14. I cubi... rotolano? 
di NOLITA PULERA'
Immaginate un primario che ti guarda con l'aria di chi pensa: "ma chi te lo fa fare"; Immaginate i colleghi di reparto (carini), che prevedono un aumento del carico di lavoro se ti dedichi ad un nuovo impegno; immaginate un responsabile del dipartimento prevenzione (molto disponibile) che sgrana gli occhi, cercando una risposta politically correct, quando gli chiedete cosa ne sappia di Rete HPH; immaginate un managing aziendale attento alla gestione economica (...e quanto ci farebbe guadagnare l'antifumo?), e poi gli infermieri che fumano in reparto, e non solo in cucina, i ricoverati che lo fanno nei bagni, i visitatori che ti riempiono di cicche scale e corridoi. Questo era cio' che succedeva meno di tre anni fa. Oggi abbiamo un centro per la prevenzione ed il trattamento dei danni indotti da fumo di tabacco, con un team di 4 persone, 3 part-time e il responsabile in orario extra, motivate e appassionate; l'accesso all'ambulatorio, finalmente due stanze dedicate (!), é decuplicato ed i colleghi inviano pazienti. L'azienda USL é partner a tutti gli effetti della Rete HPH, con relativi progetti (il più agguerrito é il progetto "Ospedale senza Fumo"). Il pagamento di un pacchetto di prestazioni da parte degli Utenti, non un ticket, bensì una tariffa aziendale, ha calmato i sonni del responsabile dell'Ufficio Marketing, mentre l'Educazione alla Salute e l'Ufficio Formazione collaborano.

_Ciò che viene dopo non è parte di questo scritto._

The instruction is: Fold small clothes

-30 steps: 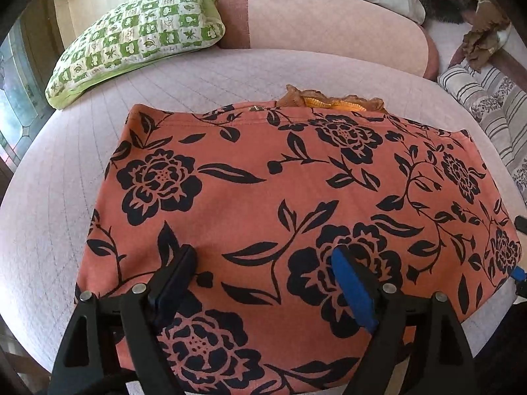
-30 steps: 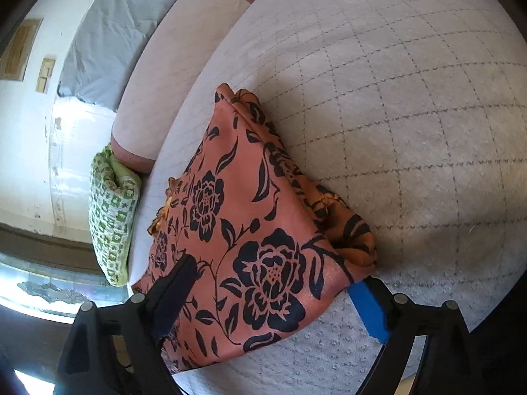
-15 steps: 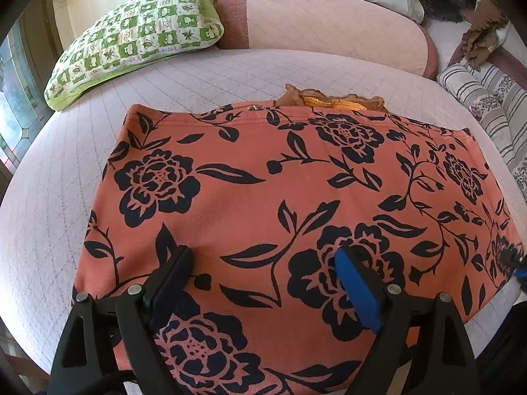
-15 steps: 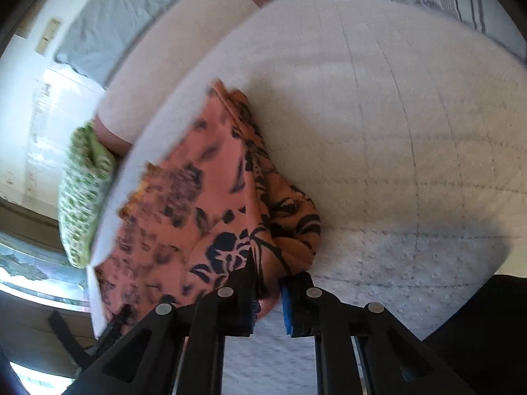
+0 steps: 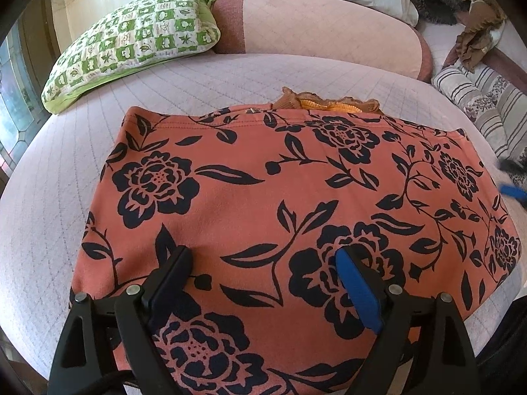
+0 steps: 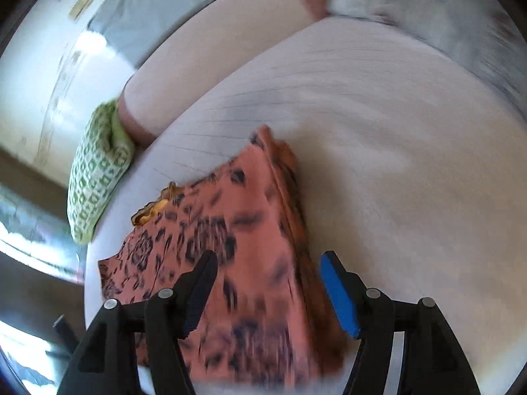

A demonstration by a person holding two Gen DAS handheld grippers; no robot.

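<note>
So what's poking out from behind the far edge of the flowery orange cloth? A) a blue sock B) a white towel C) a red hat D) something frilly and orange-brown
D: in the left wrist view a frilly orange-brown piece peeks out beyond the far edge of the flowery orange cloth.

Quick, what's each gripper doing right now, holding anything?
Left gripper: open over the floral garment, gripping nothing.
Right gripper: jaws opening, astride the garment's folded edge, not clamping it.
</note>
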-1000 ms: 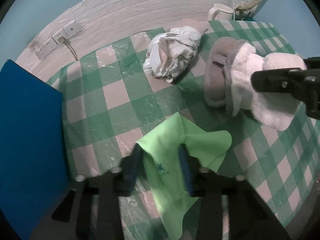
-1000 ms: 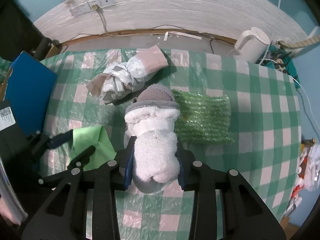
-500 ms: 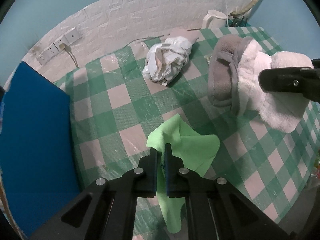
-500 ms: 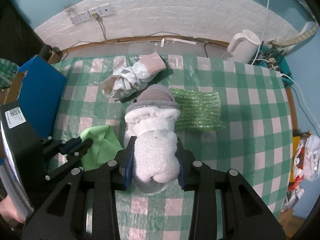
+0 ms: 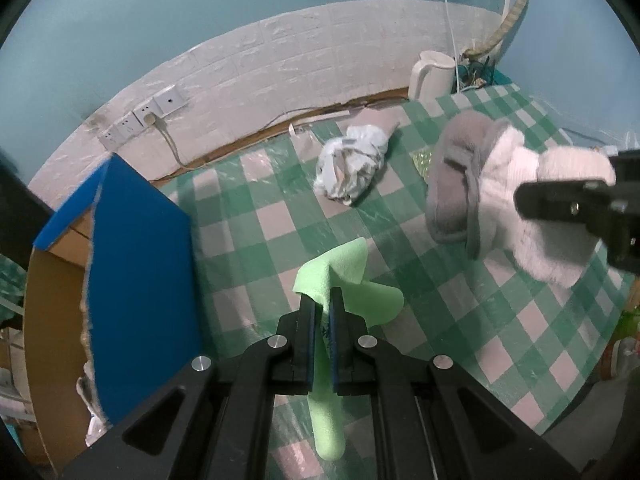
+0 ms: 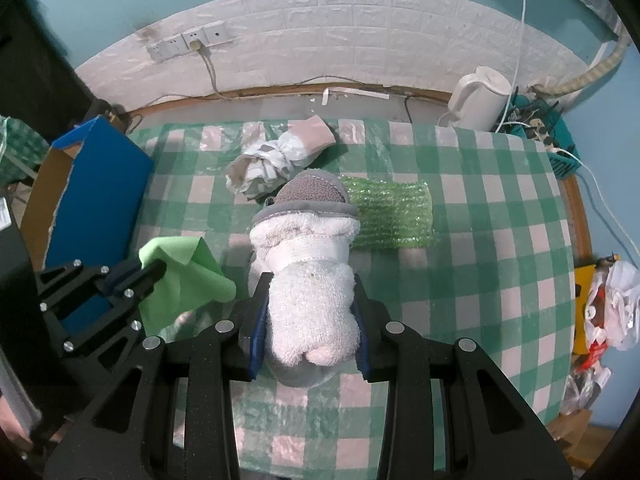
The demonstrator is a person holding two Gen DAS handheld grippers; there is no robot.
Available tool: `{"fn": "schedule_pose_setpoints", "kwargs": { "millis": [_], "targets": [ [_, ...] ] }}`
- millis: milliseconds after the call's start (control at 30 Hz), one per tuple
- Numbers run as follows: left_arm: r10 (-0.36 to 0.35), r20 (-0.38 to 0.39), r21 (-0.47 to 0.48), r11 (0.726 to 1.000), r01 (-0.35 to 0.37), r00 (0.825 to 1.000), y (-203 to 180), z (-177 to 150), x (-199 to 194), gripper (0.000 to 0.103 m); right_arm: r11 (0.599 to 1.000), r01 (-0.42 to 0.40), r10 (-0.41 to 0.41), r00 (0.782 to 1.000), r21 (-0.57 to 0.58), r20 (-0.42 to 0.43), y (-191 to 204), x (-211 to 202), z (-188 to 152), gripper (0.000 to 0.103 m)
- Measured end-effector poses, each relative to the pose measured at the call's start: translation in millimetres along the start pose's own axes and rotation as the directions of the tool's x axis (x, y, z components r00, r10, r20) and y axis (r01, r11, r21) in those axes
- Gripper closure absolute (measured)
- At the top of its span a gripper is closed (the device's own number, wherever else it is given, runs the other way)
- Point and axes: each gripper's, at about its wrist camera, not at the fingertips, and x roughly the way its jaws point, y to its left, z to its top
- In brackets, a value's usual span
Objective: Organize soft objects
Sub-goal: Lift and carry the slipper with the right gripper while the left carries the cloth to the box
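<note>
Green cloth (image 5: pixel 344 280) is pinched by left tool (image 5: pixel 325 304); fleecy slipper (image 6: pixel 312 280) is clamped by right tool (image 6: pixel 308 312) above table (image 6: pixel 480 208).

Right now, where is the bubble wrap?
In the right wrist view the bubble wrap lies flat on the checked cloth, just right of the slipper and in front of the kettle.

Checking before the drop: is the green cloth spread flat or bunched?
Bunched: the green cloth hangs crumpled, pinched in the left gripper.
</note>
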Motion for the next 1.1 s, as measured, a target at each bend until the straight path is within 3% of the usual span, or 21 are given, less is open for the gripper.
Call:
{"fn": "schedule_pose_setpoints", "kwargs": {
  "millis": [467, 1100],
  "targets": [
    [0.021, 0.080, -0.068, 0.998, -0.015, 0.997, 28.1, 5.7, -49.3, 0.097, 1.000, -0.018, 0.019, 0.997, -0.020, 0.074, 16.2, -35.3, -1.9, 0.069],
    [0.047, 0.148, -0.172, 0.985, -0.021, 0.988, 88.6, -6.0, -102.4, 0.097, 0.988, -0.077, 0.094, 0.988, -0.134, 0.125, 77.3, -59.3, 10.0, 0.069]
  ]
}}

Ma ancor più, i dipendenti accedono gratuitamente all'ambulatorio antifumo con regolarità e smettono di fumare, si fanno i corsi di formazione sul counselling, si collabora con l'Istituto Superiore di Sanita', si fa parte della commisione tabagismo in Regione, si conduce l'indagine epidemiologica in ospedale, e perché no anche il progetto "Accademia Navale senza Fumo" sta dando risultati interessanti, si passano le notti al computer per i protocolli, le relazioni, le revisioni e si continua la cosiddetta "attività istituzionale" (già, dimenticavo: l'antifumo si fa in più!). Sembra impossibile? No. Credo che chiunque si dedichi da un po' di tempo a questa attività stia vivendo la mia stessa esperienza, entusiasmante e destruente, gratificante e frustrante nello stesso tempo. A chi sta partendo ora dico: non lasciatevi intimorire dalle difficoltà, con il tempo forgiano!  A proposito: i cubi, a volte, rotolano!
[La dott.ssa Nolita Pulerà e' responsabile centro per la prevenzione e il trattamento dei danni indotti dal fumo di Tabacco, UO Pneumologia, Ospedale di Livorno.]